Low levels of allo have been linked to depression and anxiety in numerous previous studies, including people with depression and post-traumatic stress disorder. But the chemical — and its impact on mood — has not been measured in anorexic or obese women.
“We are beginning to see more and more evidence that low allo levels are tightly linked to depression, anxiety, post-traumatic stress disorder and other mood disorders,” said Graziano Pinna, associate professor of psychiatry in the University of Illinois at Chicago College of Medicine and an author on the paper. “To see that women with anorexia nervosa and obesity have low levels adds to the picture that the role of allo is under-recognized in mood disorders.”
Pinna’s colleagues, led by Dr. Karen Miller, professor of medicine at Harvard Medical School, recruited 12 women with anorexia nervosa and amenorrhea (stopped having their menstrual periods) whose body mass indices were less than 18.5; 12 normal-weight women with BMIs between 19 and 24; and 12 obese women with BMIs at 25 or higher. None of the women had received a diagnosis of depression or ever took antidepressants. The average age of the participants was 26 years old.
Participants completed questionnaires to assess for depression and anxiety and had blood drawn. Blood measurements of allo and other hormones were performed by Pinna’s lab at the UIC. The lab had previously developed a novel, highly sensitive method technology to detect sex hormones and their metabolites. Pinna’s lab is one of only three in the United States performing these measurements, which use gas chromatography and mass spectrometry to pick up extremely small levels of these chemicals in blood serum, saliva and brain tissue.

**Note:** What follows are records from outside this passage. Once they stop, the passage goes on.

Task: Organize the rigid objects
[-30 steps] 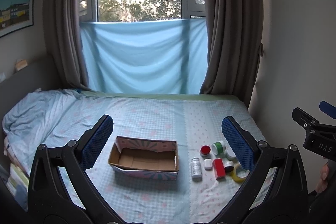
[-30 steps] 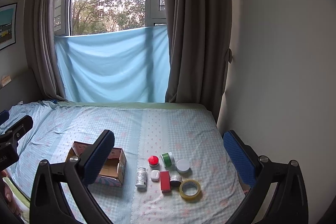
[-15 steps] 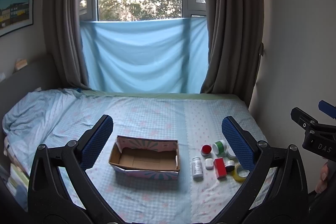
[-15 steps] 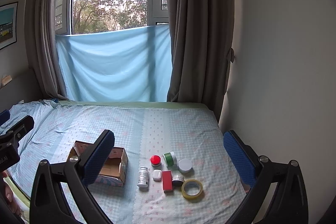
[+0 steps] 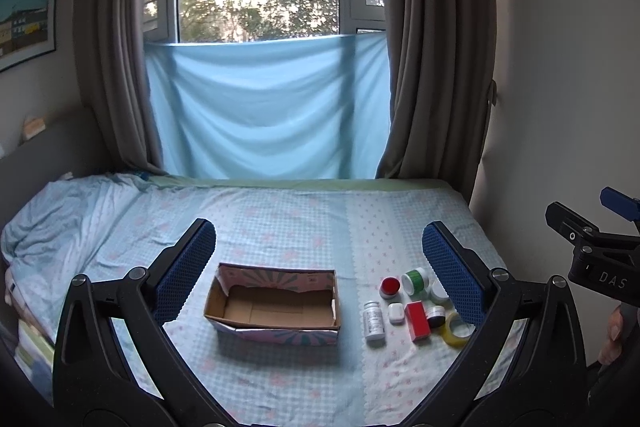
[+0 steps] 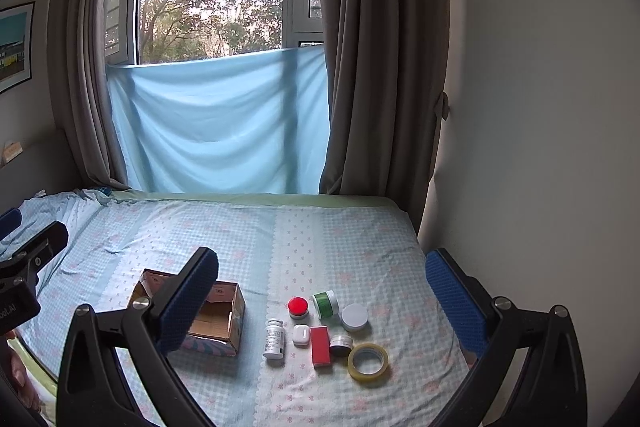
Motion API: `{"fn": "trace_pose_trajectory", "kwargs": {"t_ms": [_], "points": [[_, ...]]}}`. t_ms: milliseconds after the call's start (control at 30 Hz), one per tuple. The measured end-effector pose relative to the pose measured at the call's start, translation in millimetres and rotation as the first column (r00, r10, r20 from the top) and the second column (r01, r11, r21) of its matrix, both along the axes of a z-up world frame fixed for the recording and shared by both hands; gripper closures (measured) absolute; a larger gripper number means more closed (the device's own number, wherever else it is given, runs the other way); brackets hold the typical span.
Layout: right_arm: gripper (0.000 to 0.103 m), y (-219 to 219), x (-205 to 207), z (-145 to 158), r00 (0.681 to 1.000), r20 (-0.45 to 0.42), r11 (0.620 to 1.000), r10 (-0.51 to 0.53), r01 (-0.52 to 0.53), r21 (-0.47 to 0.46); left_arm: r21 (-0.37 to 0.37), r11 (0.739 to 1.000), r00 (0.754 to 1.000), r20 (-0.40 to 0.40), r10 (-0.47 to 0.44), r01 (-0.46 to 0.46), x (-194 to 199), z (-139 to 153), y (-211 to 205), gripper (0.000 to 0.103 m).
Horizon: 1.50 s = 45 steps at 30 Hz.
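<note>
An open cardboard box (image 5: 276, 303) (image 6: 216, 323) sits on the bed, with nothing inside. To its right lies a cluster of small items: a white pill bottle (image 6: 274, 339), a red-lidded jar (image 6: 298, 307), a green jar (image 6: 326, 303), a white round lid (image 6: 354, 317), a small white case (image 6: 301, 335), a red box (image 6: 321, 345), a dark jar (image 6: 340, 343) and a yellow tape roll (image 6: 368, 362). My left gripper (image 5: 320, 273) is open above the box. My right gripper (image 6: 322, 303) is open above the cluster. Both hold nothing.
The bed (image 5: 280, 223) has a blue checked sheet, rumpled at the left. A wall (image 6: 540, 147) runs along its right edge. Curtains and a blue cloth (image 5: 264, 111) hang at the window behind. A hand shows at the right edge of the left wrist view.
Both views have shifted slightly; the right gripper has drifted a little to the left, so the items sit more centred. Nothing on the bed has moved.
</note>
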State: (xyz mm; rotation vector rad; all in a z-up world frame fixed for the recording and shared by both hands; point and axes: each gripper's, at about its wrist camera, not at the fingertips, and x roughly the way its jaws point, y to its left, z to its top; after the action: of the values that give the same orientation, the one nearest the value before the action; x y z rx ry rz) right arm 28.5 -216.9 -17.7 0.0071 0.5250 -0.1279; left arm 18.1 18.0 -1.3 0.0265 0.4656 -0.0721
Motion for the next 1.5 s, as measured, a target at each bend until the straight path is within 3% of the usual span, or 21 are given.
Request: {"fn": "trace_pose_trajectory", "kwargs": {"t_ms": [533, 733, 933, 1133, 1333, 1500], "points": [[0.0, 6, 4, 0, 1.0, -0.009, 1.0, 0.008, -0.008, 0.009, -0.01, 1.0, 0.999, -0.038, 0.008, -0.008, 10, -2, 0, 0.001], [0.0, -13, 14, -4, 0.999, -0.046, 1.0, 0.01, -0.009, 0.024, -0.024, 1.0, 0.994, -0.11, 0.011, -0.014, 32, -17, -15, 0.001], [0.0, -41, 35, -34, 0.991, -0.133, 0.999, 0.014, -0.009, 0.044, -0.027, 1.0, 0.971, -0.241, 0.008, -0.015, 69, -59, -43, 0.001], [0.0, -67, 65, -90, 0.971, -0.233, 0.998, 0.043, -0.031, 0.054, -0.015, 0.999, 0.916, -0.4, -0.033, 0.03, 120, -130, -82, 0.001], [0.0, -88, 99, -159, 0.936, -0.349, 0.995, 0.045, -0.012, 0.096, -0.022, 0.995, 0.817, -0.569, -0.095, 0.1, 180, -209, -117, 0.001], [0.0, -98, 129, -219, 0.879, -0.474, 0.989, 0.046, 0.027, 0.146, -0.026, 0.99, 0.722, -0.681, -0.12, 0.14, 234, -278, -142, 0.001]]}}
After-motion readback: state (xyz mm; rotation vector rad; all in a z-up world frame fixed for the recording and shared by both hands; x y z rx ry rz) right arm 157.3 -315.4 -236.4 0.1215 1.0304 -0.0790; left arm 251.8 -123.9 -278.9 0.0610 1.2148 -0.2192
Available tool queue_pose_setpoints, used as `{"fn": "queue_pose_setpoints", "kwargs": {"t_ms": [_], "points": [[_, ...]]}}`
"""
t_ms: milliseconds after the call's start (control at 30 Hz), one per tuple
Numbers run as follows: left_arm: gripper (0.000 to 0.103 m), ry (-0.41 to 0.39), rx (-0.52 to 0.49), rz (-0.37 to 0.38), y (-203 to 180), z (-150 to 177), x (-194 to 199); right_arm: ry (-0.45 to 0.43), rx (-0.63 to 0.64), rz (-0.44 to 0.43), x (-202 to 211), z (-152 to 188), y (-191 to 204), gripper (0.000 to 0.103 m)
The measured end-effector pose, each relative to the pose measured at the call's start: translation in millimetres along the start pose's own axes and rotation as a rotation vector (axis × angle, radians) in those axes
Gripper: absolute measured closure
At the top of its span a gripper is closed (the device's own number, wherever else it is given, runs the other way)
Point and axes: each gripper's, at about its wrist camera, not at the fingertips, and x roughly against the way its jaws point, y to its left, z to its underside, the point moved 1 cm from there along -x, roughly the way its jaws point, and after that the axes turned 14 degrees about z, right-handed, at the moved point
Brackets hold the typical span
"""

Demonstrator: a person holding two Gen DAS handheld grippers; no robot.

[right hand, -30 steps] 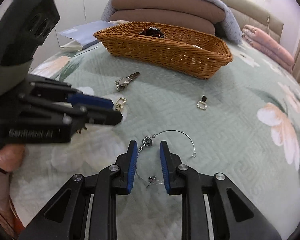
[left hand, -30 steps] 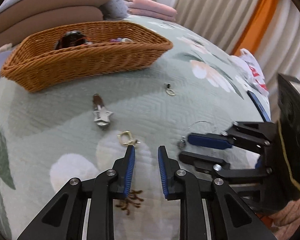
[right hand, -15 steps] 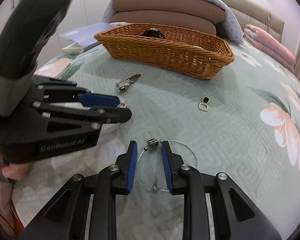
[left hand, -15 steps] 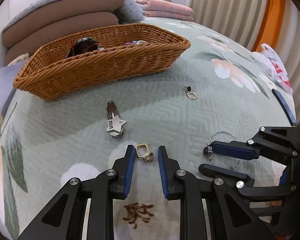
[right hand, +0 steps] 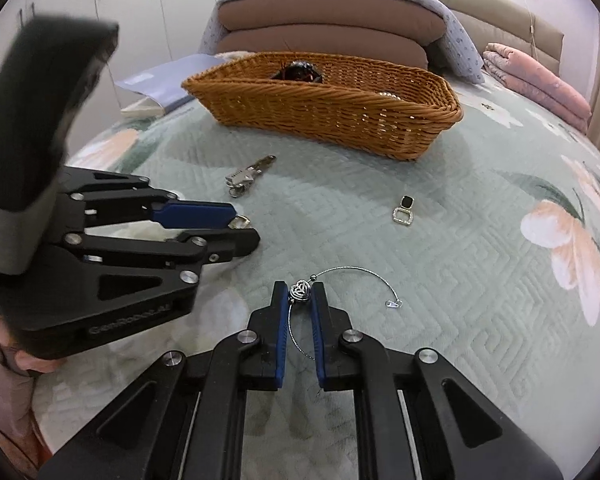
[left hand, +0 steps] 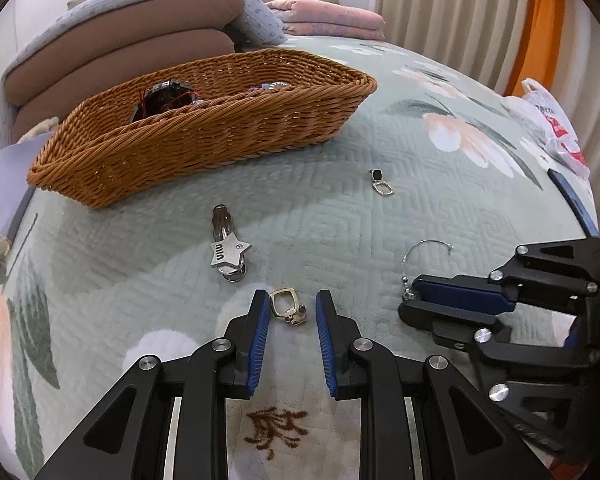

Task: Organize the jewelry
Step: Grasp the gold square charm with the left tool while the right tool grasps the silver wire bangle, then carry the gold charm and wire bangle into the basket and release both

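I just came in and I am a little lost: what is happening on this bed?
A person is tidying jewelry with two handheld tools. The left tool is open around a gold earring on the quilt, not yet gripping it. The right tool has closed on the silver bead of a wire bracelet. The wicker basket already holds some pieces.

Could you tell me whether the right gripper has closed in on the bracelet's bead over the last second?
Yes. The right gripper has advanced along the bedspread, and its pads now touch the bracelet bead.
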Motion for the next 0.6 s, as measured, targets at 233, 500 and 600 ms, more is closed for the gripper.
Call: {"fn": "queue_pose_setpoints", "kwargs": {"t_ms": [233, 500, 600], "points": [[0.087, -0.004, -0.016, 0.007, -2, 0, 2, -0.055, 0.005, -0.037, 13, 2, -1, 0.090], [0.087, -0.090, 0.033, 0.063, 11, -3, 26, -0.118, -0.041, -0.064, 26, 0, -13, 0.090], [0.087, -0.162, 0.074, 0.106, 21, -6, 47, -0.174, -0.061, -0.059, 39, -8, -21, 0.090]]}}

The researchers found that in women with anorexia nervosa and in obese women, blood levels of allo were 50 percent lower than they were in women with normal BMIs, and women who were clinically obese had allo levels approximately 60 percent lower than women with normal weights.
The researchers also found that levels of allo in all participants correlated with the severity of their depression and anxiety symptoms as measured by the questionnaires. Participants with lower levels of allo had greater severity of depression symptoms.
Progesterone levels were similarly low across all groups, suggesting that the decrease in allo in participants with anorexia nervosa and obesity may have been caused by improper functioning of enzymes responsible for the metabolism of progesterone into allo.
“Women with anorexia nervosa had low progesterone because they were amenorrheic, and the other two groups also had low progesterone levels because their blood was taken in the follicular phase when progesterone is naturally low,” said Pinna. “That we found that obese women had lower allo levels than normal weight participants adds to growing evidence that this steroid is involved in depression and anxiety regardless of how much progesterone is available to begin with.”
Pinna believes that the enzymes that convert progesterone into allo may not be working properly, causing decreases in allo that lead to mood disorders. “Drugs that increase the efficacy of these enzymes may be useful in helping to boost allo levels,” he said. “But more research is needed to figure out exactly the deficit in the metabolism of progesterone into allo so that precision medicines using allo as a biomarker can be developed.”
“Depression is an incredibly prevalent problem, especially in women, and also particularly at the extremes of the weight spectrum,” said Miller. “The hope is that a greater understanding of mechanisms contributing to these disorders — including abnormalities in the regulation of hormones and their neuroactive metabolites — may lead to new targeted therapies in the future.”
Pinna is leading preclinical studies of drugs designed to boost allo levels using several pharmacological strategies. These drugs have had promising effects in mouse models of PTSD and depression.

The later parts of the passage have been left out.